What to work on => Repeat each record exactly as written, and drop any images.
*** Begin section ***
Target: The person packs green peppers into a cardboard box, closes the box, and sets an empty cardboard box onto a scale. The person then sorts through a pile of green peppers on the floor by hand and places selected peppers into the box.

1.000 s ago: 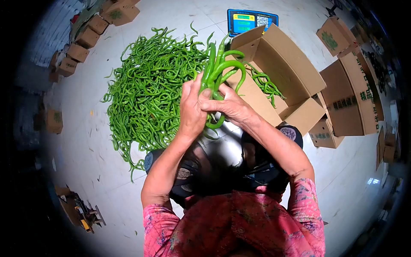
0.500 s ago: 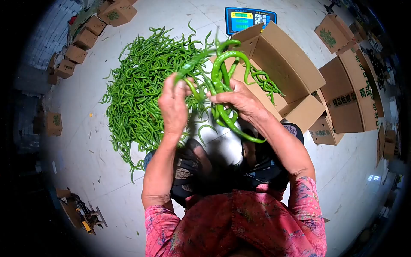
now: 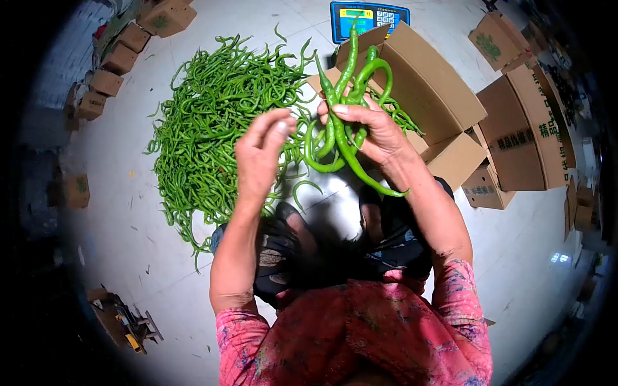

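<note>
My right hand [image 3: 380,132] is closed around a bunch of long, curly green chili peppers [image 3: 336,128], its thumb pressed across them. Their ends stick out above and below my grip. To the left, my left hand [image 3: 259,151] is raised with the fingers bent and the thumb a little apart, and I see nothing in it. Behind that hand a big heap of green chili peppers [image 3: 206,128] lies on the floor. An open cardboard box [image 3: 431,83] stands just beyond my right hand, with some peppers inside; my hand hides part of its near side.
A blue scale display [image 3: 370,22] stands behind the box. More cardboard boxes [image 3: 524,138] are at the right, and a row of boxes [image 3: 119,58] runs along the far left. A dark metal and yellow item [image 3: 132,325] lies at the lower left on the pale tiled floor.
The pepper at my left hand has joined the bunch in my right hand, and my left hand has come away without it. The bunch stands more upright now.
</note>
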Demonstrator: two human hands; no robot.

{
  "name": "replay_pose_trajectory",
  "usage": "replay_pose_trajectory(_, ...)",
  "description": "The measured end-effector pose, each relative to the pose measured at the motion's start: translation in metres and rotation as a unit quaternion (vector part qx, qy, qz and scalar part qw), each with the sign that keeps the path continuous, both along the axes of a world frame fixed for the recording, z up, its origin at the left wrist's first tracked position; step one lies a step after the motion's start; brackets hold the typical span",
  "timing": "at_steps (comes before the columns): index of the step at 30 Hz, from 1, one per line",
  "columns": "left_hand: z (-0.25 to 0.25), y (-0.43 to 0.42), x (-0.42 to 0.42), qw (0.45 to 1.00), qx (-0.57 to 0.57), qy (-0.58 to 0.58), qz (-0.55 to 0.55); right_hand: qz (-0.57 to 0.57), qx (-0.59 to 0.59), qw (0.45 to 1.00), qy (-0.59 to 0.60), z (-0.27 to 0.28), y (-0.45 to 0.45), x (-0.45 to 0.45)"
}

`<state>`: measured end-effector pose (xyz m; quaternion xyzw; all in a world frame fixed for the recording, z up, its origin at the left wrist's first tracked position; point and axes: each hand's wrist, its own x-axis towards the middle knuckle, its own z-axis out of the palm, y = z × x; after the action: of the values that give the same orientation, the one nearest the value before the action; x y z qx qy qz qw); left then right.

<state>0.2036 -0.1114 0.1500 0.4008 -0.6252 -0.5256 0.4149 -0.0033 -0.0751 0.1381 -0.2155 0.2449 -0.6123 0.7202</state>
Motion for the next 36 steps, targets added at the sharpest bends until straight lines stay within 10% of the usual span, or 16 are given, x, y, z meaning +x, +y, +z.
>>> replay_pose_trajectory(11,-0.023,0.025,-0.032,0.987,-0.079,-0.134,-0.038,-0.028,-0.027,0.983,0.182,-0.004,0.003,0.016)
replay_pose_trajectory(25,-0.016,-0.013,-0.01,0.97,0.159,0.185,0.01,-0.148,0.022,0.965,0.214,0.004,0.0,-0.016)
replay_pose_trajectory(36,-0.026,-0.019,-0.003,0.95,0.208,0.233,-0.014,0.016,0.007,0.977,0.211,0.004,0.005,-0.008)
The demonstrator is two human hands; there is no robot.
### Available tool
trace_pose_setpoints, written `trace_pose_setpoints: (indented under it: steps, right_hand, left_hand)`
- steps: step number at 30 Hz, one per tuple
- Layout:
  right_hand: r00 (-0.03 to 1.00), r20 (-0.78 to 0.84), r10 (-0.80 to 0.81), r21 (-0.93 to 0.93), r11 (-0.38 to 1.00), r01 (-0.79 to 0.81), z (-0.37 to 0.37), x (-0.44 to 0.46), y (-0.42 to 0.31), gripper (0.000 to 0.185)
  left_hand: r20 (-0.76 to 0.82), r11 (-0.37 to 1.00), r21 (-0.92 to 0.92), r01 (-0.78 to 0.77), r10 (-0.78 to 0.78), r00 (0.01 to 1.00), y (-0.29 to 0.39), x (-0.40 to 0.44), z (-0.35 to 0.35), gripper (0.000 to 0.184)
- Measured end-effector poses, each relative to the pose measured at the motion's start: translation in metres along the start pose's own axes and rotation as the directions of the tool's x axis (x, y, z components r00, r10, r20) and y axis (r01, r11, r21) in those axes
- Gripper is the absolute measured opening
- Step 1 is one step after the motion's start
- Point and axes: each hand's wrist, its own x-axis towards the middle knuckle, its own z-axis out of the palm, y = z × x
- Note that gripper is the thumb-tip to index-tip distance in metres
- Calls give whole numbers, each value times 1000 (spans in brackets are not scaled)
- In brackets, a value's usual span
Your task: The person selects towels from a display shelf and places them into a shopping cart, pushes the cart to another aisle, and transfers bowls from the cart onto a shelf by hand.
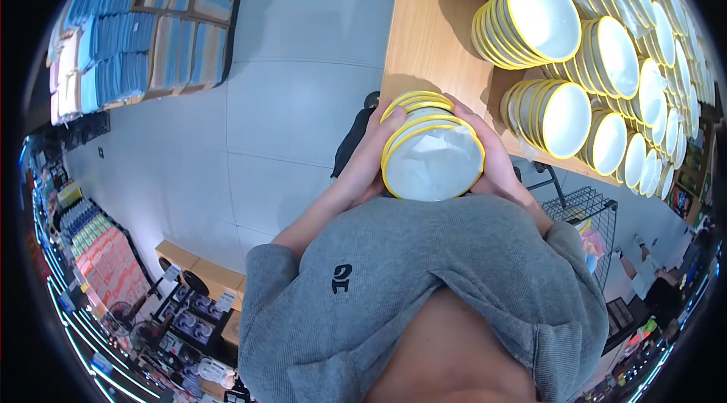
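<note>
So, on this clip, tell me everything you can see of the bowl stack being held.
The bowl stack is several nested round bowls with yellow rims and pale, glossy walls, possibly glazed ceramic or enamel. Crumpled clear film lies over the nearest bowl's opening. The stack tilts, that opening facing the camera, between left hand and right hand, in front of the gray shirt. Its exact count is unclear.

Bowls (432, 166) between hands (491, 146), stacks (544, 18) on table (430, 40) at right, basket (598, 223) apparently beside table.
</note>
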Motion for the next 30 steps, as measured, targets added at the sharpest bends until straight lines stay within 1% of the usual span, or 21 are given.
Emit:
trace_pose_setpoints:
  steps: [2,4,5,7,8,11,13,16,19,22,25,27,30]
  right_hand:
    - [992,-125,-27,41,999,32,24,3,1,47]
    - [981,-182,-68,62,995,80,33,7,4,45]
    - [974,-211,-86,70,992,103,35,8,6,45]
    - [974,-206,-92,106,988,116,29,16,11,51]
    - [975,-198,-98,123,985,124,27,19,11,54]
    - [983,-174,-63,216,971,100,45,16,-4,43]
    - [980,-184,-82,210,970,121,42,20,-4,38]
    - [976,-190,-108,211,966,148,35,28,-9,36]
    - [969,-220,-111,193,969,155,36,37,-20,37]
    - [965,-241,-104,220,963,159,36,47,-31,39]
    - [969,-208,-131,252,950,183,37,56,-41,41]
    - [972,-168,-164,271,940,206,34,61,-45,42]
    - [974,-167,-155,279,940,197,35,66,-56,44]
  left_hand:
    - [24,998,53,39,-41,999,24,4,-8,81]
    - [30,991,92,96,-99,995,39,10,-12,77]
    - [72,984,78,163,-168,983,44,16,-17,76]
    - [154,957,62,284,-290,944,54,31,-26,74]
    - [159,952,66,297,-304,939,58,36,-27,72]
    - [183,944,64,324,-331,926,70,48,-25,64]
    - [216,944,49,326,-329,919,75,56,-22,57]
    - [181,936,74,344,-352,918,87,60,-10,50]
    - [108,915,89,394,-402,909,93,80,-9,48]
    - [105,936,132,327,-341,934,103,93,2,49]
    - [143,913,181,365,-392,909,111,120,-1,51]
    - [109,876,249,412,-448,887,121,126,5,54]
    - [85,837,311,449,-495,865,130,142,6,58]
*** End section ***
Worked solution =>
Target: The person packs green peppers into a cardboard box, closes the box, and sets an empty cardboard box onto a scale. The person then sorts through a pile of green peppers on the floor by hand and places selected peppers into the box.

1.000 s ago: 
0.500 s ago: 
now: 

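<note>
My right hand [image 3: 380,132] is closed around a bunch of long, curly green chili peppers [image 3: 336,128], its thumb pressed across them. Their ends stick out above and below my grip. To the left, my left hand [image 3: 259,151] is raised with the fingers bent and the thumb a little apart, and I see nothing in it. Behind that hand a big heap of green chili peppers [image 3: 206,128] lies on the floor. An open cardboard box [image 3: 431,83] stands just beyond my right hand, with some peppers inside; my hand hides part of its near side.
A blue scale display [image 3: 370,22] stands behind the box. More cardboard boxes [image 3: 524,138] are at the right, and a row of boxes [image 3: 119,58] runs along the far left. A dark metal and yellow item [image 3: 132,325] lies at the lower left on the pale tiled floor.
The pepper at my left hand has joined the bunch in my right hand, and my left hand has come away without it. The bunch stands more upright now.
</note>
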Demonstrator: two human hands; no robot.

{
  "name": "replay_pose_trajectory",
  "usage": "replay_pose_trajectory(_, ...)",
  "description": "The measured end-effector pose, each relative to the pose measured at the motion's start: translation in metres and rotation as a unit quaternion (vector part qx, qy, qz and scalar part qw), each with the sign that keeps the path continuous, both along the axes of a world frame fixed for the recording, z up, its origin at the left wrist's first tracked position; step one lies a step after the motion's start; brackets hold the typical span",
  "timing": "at_steps (comes before the columns): index of the step at 30 Hz, from 1, one per line",
  "columns": "left_hand: z (-0.25 to 0.25), y (-0.43 to 0.42), x (-0.42 to 0.42), qw (0.45 to 1.00), qx (-0.57 to 0.57), qy (-0.58 to 0.58), qz (-0.55 to 0.55); right_hand: qz (-0.57 to 0.57), qx (-0.59 to 0.59), qw (0.45 to 1.00), qy (-0.59 to 0.60), z (-0.27 to 0.28), y (-0.45 to 0.45), x (-0.45 to 0.45)"
}

`<state>`: measured end-effector pose (xyz m; quaternion xyzw; all in a world frame fixed for the recording, z up, its origin at the left wrist's first tracked position; point and axes: each hand's wrist, its own x-axis towards the middle knuckle, its own z-axis out of the palm, y = z × x; after the action: of the values that give the same orientation, the one nearest the value before the action; x y z qx qy qz qw); left then right.

<state>0.2036 -0.1114 0.1500 0.4008 -0.6252 -0.5256 0.4149 -0.0033 -0.0751 0.1381 -0.2155 0.2449 -0.6123 0.7202</state>
Motion for the next 36 steps, targets added at the sharpest bends until straight lines stay within 10% of the usual span, or 16 are given, x, y, z meaning +x, +y, +z.
>>> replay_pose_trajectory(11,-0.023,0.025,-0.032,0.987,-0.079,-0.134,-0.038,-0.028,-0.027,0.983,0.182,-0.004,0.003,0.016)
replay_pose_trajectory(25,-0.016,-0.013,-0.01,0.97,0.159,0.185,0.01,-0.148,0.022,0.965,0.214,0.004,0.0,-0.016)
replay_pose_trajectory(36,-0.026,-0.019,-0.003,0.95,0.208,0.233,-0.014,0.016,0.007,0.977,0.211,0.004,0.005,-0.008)
The demonstrator is two human hands; there is no robot.
### Available tool
trace_pose_setpoints, written `trace_pose_setpoints: (indented under it: steps, right_hand, left_hand)`
- steps: step number at 30 Hz, one per tuple
- Layout:
  right_hand: r00 (-0.03 to 1.00), r20 (-0.78 to 0.84), r10 (-0.80 to 0.81), r21 (-0.93 to 0.93), r11 (-0.38 to 1.00), r01 (-0.79 to 0.81), z (-0.37 to 0.37), x (-0.44 to 0.46), y (-0.42 to 0.31), gripper (0.000 to 0.185)
  left_hand: r20 (-0.76 to 0.82), r11 (-0.37 to 1.00), r21 (-0.92 to 0.92), r01 (-0.78 to 0.77), r10 (-0.78 to 0.78), r00 (0.01 to 1.00), y (-0.29 to 0.39), x (-0.40 to 0.44), z (-0.35 to 0.35), gripper (0.000 to 0.184)
- Measured end-effector poses, each relative to the pose measured at the motion's start: translation in metres along the start pose's own axes and rotation as the directions of the tool's x axis (x, y, z components r00, r10, r20) and y axis (r01, r11, r21) in those axes
- Gripper is the absolute measured opening
- Step 1 is one step after the motion's start
- Point and axes: each hand's wrist, its own x-axis towards the middle knuckle, its own z-axis out of the palm, y = z × x
- Note that gripper is the thumb-tip to index-tip distance in metres
- Calls give whole numbers, each value times 1000 (spans in brackets are not scaled)
- In brackets, a value's usual span
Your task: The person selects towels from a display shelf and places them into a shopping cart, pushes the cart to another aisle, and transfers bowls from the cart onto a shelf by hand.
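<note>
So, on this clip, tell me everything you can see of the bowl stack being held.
The bowl stack is several nested round bowls with yellow rims and pale, glossy walls, possibly glazed ceramic or enamel. Crumpled clear film lies over the nearest bowl's opening. The stack tilts, that opening facing the camera, between left hand and right hand, in front of the gray shirt. Its exact count is unclear.

Bowls (432, 166) between hands (491, 146), stacks (544, 18) on table (430, 40) at right, basket (598, 223) apparently beside table.
</note>
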Motion for the next 30 steps, as measured, targets added at the sharpest bends until straight lines stay within 1% of the usual span, or 21 are given.
Emit:
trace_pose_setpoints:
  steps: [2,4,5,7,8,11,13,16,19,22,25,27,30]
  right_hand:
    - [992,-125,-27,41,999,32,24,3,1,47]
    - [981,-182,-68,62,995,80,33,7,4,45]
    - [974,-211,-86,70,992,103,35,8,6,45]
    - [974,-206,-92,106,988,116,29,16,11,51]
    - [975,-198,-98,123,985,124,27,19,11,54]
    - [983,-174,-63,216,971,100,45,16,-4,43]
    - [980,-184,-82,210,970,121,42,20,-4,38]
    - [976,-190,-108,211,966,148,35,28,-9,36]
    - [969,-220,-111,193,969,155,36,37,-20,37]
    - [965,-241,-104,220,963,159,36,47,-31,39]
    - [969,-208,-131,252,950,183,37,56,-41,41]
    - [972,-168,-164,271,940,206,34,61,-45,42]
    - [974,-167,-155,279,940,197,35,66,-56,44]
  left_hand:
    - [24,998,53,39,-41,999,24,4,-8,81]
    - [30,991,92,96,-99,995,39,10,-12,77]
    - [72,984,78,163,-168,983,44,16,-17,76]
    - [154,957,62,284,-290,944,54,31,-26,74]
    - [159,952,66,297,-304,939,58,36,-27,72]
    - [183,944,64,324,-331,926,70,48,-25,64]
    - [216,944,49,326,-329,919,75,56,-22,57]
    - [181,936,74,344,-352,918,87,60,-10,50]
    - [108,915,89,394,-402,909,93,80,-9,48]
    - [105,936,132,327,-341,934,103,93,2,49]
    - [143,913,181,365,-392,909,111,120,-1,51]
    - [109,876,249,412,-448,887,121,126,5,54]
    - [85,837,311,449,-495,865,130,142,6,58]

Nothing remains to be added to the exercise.